[Dataset items]
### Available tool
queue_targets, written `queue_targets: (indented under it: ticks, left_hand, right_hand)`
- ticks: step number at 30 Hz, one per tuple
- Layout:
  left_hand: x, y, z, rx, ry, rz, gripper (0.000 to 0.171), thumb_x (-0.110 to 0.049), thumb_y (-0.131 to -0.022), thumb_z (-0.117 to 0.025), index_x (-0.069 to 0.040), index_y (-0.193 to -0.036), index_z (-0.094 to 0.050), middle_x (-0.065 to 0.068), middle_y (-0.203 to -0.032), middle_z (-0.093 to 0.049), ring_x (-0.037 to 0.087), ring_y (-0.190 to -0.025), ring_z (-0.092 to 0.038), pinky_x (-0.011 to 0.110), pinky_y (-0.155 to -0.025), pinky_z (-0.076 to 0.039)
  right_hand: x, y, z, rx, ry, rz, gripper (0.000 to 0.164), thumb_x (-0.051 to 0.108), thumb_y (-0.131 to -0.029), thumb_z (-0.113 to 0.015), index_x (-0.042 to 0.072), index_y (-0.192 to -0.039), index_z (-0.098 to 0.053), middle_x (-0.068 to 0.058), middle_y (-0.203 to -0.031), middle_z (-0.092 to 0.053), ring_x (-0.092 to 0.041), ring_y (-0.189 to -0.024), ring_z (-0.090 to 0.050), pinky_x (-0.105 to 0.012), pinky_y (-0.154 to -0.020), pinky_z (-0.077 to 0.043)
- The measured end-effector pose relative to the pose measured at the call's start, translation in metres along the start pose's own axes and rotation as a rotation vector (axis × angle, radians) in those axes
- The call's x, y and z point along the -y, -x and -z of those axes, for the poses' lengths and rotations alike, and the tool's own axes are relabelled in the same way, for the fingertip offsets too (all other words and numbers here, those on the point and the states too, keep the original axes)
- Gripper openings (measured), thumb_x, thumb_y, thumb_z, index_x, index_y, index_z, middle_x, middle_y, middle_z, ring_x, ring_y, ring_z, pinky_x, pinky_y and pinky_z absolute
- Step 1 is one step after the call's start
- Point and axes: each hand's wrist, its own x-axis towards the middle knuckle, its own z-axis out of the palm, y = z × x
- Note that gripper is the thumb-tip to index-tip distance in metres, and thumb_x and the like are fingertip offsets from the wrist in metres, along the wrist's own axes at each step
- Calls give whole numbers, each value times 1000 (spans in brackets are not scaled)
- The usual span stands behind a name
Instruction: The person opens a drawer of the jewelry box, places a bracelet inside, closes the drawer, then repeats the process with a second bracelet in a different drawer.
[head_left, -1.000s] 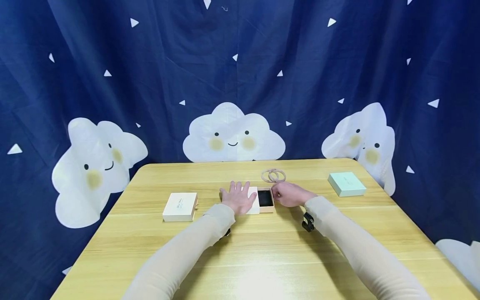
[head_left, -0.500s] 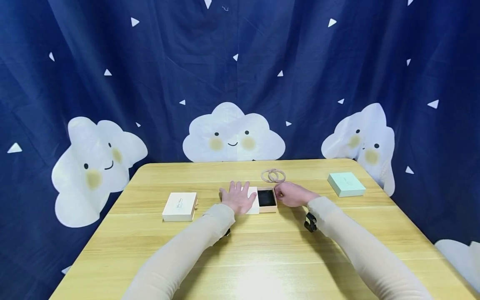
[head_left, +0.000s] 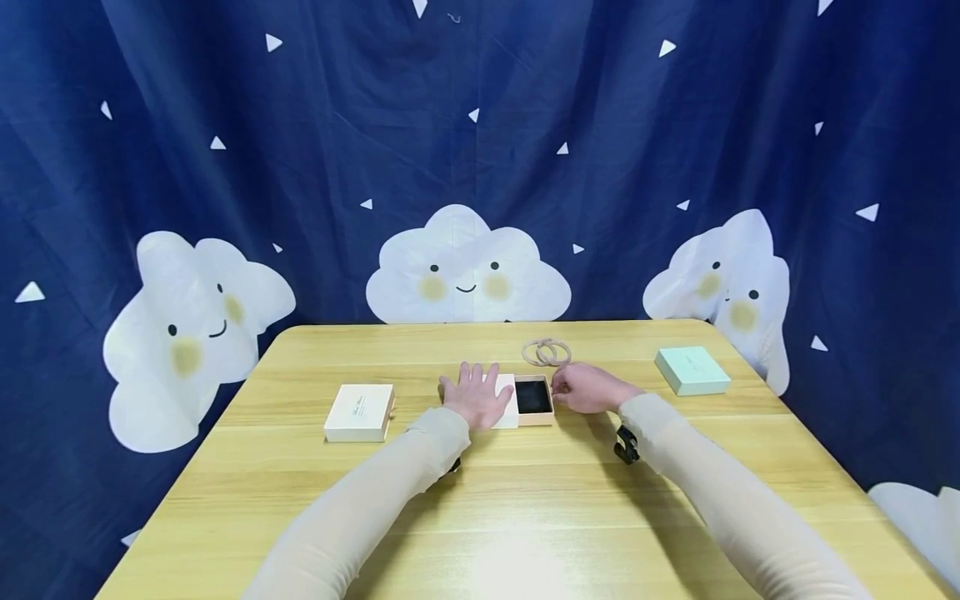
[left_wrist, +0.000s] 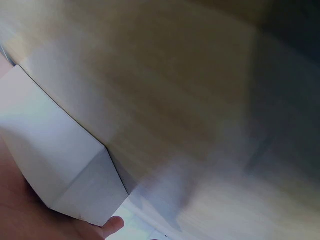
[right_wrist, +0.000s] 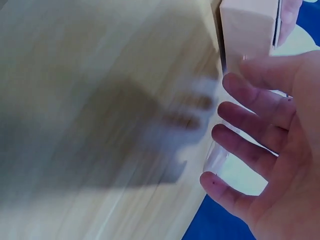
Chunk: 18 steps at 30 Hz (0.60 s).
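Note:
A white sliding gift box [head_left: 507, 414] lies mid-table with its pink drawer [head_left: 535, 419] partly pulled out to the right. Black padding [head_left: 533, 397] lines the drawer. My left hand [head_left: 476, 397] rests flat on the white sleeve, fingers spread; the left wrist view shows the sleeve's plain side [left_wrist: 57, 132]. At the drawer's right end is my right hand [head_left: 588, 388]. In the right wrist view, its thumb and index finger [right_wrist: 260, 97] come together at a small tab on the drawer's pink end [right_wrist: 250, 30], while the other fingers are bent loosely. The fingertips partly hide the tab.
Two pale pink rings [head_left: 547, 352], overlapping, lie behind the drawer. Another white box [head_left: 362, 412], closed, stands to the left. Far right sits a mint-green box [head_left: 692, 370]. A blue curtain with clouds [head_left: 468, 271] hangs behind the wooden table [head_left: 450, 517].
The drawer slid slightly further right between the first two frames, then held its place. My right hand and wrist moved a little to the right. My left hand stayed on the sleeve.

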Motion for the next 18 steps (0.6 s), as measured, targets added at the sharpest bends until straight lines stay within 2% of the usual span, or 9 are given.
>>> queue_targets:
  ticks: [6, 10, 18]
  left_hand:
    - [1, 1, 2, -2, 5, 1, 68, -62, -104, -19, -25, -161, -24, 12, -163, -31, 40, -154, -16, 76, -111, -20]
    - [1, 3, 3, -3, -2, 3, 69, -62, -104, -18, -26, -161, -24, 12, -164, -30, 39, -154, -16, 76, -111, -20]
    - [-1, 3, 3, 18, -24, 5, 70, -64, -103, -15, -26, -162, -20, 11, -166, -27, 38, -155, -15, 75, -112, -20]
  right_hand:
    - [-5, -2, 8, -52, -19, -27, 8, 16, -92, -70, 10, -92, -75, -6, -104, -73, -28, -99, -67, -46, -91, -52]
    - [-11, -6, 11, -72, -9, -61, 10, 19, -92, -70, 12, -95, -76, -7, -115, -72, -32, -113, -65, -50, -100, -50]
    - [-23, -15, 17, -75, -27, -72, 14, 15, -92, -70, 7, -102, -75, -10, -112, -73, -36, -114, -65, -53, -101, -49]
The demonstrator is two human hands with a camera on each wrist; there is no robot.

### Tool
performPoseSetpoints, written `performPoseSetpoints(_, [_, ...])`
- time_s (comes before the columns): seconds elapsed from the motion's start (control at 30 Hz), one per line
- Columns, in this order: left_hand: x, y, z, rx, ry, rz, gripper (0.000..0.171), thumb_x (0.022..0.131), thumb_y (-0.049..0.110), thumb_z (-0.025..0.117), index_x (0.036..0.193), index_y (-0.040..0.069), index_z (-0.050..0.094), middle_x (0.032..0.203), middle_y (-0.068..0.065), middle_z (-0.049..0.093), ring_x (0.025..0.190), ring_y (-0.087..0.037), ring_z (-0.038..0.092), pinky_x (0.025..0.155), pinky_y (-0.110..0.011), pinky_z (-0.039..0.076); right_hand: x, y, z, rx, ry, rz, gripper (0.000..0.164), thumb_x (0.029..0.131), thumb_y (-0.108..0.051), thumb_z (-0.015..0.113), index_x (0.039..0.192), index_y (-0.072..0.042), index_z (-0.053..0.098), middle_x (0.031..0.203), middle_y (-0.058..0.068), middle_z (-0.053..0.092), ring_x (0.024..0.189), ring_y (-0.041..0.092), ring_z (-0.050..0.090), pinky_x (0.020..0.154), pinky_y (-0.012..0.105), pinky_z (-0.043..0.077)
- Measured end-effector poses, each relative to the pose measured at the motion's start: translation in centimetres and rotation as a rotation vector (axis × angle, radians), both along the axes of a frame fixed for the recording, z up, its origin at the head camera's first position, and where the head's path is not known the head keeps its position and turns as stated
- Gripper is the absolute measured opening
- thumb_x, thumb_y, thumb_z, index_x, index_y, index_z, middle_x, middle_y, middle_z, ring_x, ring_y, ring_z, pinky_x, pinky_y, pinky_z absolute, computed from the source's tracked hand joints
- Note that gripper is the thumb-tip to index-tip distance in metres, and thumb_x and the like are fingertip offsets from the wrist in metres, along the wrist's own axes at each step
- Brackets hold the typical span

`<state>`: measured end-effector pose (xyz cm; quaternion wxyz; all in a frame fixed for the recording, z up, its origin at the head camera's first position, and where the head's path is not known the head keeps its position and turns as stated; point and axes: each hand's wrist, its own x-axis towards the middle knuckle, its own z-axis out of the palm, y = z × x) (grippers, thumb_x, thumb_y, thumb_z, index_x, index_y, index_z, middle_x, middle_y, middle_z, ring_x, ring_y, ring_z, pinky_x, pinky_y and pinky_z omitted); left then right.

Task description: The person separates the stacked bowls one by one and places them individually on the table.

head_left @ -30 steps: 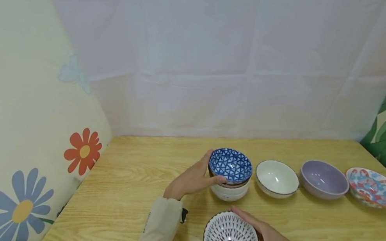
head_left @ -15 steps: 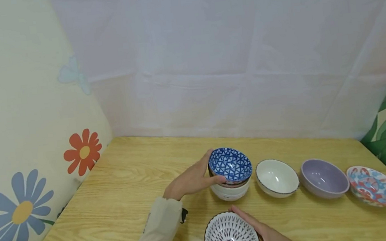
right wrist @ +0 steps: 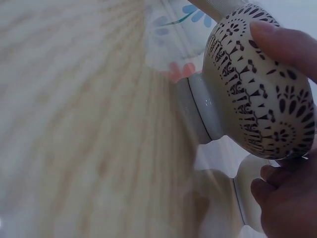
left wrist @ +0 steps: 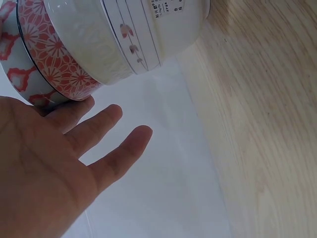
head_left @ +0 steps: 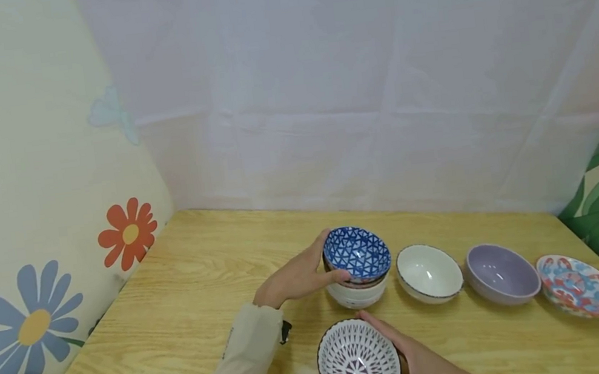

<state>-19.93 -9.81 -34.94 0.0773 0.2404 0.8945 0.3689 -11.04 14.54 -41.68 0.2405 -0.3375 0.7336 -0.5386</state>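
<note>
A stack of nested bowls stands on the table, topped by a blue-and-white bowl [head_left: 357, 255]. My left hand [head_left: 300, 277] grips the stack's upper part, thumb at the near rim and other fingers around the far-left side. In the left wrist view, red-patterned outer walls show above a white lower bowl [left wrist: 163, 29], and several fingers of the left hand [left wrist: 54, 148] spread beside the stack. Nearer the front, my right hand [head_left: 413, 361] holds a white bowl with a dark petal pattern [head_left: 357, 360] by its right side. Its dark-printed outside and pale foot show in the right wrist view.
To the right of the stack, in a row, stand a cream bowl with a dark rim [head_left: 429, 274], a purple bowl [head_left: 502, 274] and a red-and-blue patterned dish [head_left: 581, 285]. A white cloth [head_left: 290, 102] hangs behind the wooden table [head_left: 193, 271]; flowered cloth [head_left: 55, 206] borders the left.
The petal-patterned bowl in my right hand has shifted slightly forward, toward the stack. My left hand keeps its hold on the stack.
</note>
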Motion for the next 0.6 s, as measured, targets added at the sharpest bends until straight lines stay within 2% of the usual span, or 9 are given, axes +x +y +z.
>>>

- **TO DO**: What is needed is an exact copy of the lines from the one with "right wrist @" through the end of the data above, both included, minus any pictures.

- **EXERCISE RESULT**:
right wrist @ +0 steps: 
left wrist @ +0 steps: 
head_left @ +0 steps: 

<state>-19.93 -9.81 -34.94 0.0773 0.2404 0.8945 0.3689 -11.04 14.54 -41.68 0.2405 -0.3375 0.7336 -0.5386</state>
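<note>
A stack of nested bowls stands on the table, topped by a blue-and-white bowl [head_left: 357, 255]. My left hand [head_left: 300, 277] grips the stack's upper part, thumb at the near rim and other fingers around the far-left side. In the left wrist view, red-patterned outer walls show above a white lower bowl [left wrist: 163, 29], and several fingers of the left hand [left wrist: 54, 148] spread beside the stack. Nearer the front, my right hand [head_left: 413, 361] holds a white bowl with a dark petal pattern [head_left: 357, 360] by its right side. Its dark-printed outside and pale foot show in the right wrist view.
To the right of the stack, in a row, stand a cream bowl with a dark rim [head_left: 429, 274], a purple bowl [head_left: 502, 274] and a red-and-blue patterned dish [head_left: 581, 285]. A white cloth [head_left: 290, 102] hangs behind the wooden table [head_left: 193, 271]; flowered cloth [head_left: 55, 206] borders the left.
The petal-patterned bowl in my right hand has shifted slightly forward, toward the stack. My left hand keeps its hold on the stack.
</note>
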Motion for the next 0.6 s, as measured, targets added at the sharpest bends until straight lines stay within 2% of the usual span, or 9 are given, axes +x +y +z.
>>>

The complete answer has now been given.